**EXERCISE PROMPT**
Give the records below again in full, exactly as written, but without any images.

**Records from a collection**
■ ■ ■ ■
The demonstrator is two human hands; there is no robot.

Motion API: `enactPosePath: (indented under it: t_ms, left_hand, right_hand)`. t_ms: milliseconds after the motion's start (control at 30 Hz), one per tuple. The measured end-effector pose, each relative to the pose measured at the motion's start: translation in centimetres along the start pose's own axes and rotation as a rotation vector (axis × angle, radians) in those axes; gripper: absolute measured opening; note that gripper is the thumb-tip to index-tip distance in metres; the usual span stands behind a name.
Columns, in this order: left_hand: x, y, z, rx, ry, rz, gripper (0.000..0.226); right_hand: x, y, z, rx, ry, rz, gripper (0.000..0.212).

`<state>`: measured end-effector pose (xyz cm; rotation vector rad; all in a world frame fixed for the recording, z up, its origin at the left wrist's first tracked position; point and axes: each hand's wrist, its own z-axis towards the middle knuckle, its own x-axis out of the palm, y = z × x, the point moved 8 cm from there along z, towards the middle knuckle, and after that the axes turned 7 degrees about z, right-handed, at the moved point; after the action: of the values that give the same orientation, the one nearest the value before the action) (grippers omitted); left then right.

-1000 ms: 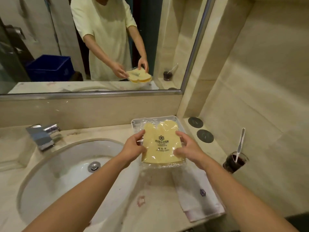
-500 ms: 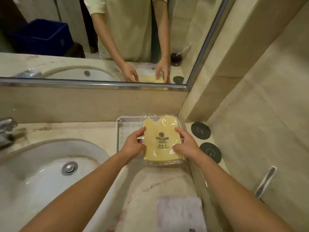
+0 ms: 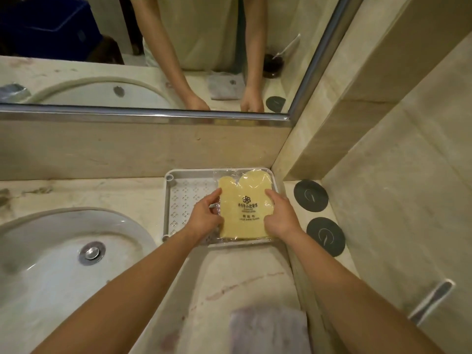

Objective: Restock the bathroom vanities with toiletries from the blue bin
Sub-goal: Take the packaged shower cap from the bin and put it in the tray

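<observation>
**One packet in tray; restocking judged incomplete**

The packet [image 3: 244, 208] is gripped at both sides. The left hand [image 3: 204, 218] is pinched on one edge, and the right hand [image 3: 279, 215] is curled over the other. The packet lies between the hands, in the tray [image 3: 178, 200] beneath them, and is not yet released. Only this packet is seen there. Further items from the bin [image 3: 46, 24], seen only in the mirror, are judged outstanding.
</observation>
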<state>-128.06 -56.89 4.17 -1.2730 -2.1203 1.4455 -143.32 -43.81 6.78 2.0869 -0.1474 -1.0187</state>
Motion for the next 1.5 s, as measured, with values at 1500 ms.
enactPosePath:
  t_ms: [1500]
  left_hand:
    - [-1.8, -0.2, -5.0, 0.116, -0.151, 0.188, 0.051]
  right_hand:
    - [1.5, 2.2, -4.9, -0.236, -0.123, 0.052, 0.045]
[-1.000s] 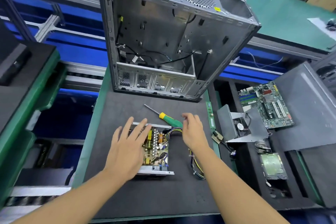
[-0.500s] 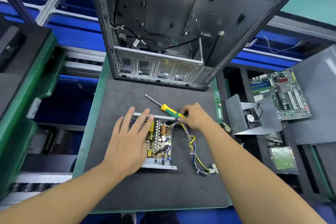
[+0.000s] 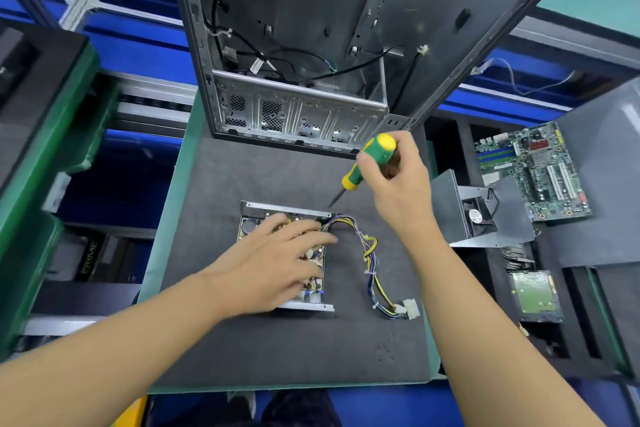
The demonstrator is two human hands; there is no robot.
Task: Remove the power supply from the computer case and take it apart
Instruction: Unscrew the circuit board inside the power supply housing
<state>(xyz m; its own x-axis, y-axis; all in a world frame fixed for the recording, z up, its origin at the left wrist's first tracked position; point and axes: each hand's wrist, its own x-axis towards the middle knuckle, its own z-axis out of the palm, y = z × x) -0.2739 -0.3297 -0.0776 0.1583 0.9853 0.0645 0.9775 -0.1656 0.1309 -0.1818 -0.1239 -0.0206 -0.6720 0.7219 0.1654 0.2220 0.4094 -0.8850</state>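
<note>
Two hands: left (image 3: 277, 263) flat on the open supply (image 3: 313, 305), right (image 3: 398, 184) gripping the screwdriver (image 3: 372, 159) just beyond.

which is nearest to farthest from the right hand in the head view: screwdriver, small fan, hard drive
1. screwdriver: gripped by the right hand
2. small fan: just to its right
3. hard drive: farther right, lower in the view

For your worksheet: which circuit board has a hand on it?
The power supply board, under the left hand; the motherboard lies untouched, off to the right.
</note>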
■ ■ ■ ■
**TASK RESULT**
The demonstrator is two human hands; there is no robot.

Motion API: `enactPosePath: (indented under it: t_ms, left_hand, right_hand)`. t_ms: milliseconds after the motion's start (control at 30 Hz), one per tuple. The measured end-effector pose, each relative to the pose measured at the motion's start: translation in centimetres along the start pose's own axes and rotation as a rotation vector (axis × angle, radians) in those axes; gripper: absolute measured opening; note that gripper is the thumb-tip to index-tip distance in metres; the usual span stands behind a name.
Columns, in this order: left_hand: x, y, z, rx, ry, rz, gripper (0.000..0.226); right_hand: x, y, z, rx, ry, rz, gripper (0.000..0.212).

`<state>`: measured end-effector pose (xyz cm; rotation vector rad; all in a world frame fixed for the recording, z up, its origin at the left wrist's first tracked position; point and axes: each hand's wrist, its own z-axis towards the middle knuckle, its own x-axis out of the palm, y = z × x, the point moved 8 cm from there along z, towards the middle knuckle, and after that the axes turned 7 degrees about z, right-handed, at the moved point; after the action: of the values that give the same orientation, the one nearest the value before the action) (grippers omitted); left then right.

-1000 ms: 
-500 ms: 
+0 ms: 

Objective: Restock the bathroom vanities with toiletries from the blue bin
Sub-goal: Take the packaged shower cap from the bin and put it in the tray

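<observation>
**One packet in tray; restocking judged incomplete**

The packet [image 3: 244, 208] is gripped at both sides. The left hand [image 3: 204, 218] is pinched on one edge, and the right hand [image 3: 279, 215] is curled over the other. The packet lies between the hands, in the tray [image 3: 178, 200] beneath them, and is not yet released. Only this packet is seen there. Further items from the bin [image 3: 46, 24], seen only in the mirror, are judged outstanding.
</observation>
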<state>-128.06 -56.89 4.17 -1.2730 -2.1203 1.4455 -143.32 -43.81 6.78 2.0869 -0.1474 -1.0187</state>
Motion for the next 1.5 s, as measured, with values at 1500 ms.
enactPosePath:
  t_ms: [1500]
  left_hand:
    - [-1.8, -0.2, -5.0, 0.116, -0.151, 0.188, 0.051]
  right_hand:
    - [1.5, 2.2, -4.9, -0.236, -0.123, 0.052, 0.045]
[-1.000s] 
[-0.500s] 
[+0.000s] 
The demonstrator is two human hands; there is no robot.
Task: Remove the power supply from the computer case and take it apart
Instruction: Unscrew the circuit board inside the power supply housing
<state>(xyz m; its own x-axis, y-axis; all in a world frame fixed for the recording, z up, its origin at the left wrist's first tracked position; point and axes: each hand's wrist, its own x-axis towards the middle knuckle, its own z-axis out of the palm, y = z × x) -0.2739 -0.3297 -0.0776 0.1583 0.9853 0.0645 0.9775 -0.1656 0.1309 -0.1818 -0.1239 -0.0206 -0.6720 0.7219 0.1654 0.2220 0.4094 -0.8850</state>
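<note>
Two hands: left (image 3: 277, 263) flat on the open supply (image 3: 313, 305), right (image 3: 398, 184) gripping the screwdriver (image 3: 372, 159) just beyond.

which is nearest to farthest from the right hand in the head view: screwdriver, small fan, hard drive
1. screwdriver: gripped by the right hand
2. small fan: just to its right
3. hard drive: farther right, lower in the view

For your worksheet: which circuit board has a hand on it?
The power supply board, under the left hand; the motherboard lies untouched, off to the right.
</note>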

That concludes the exercise.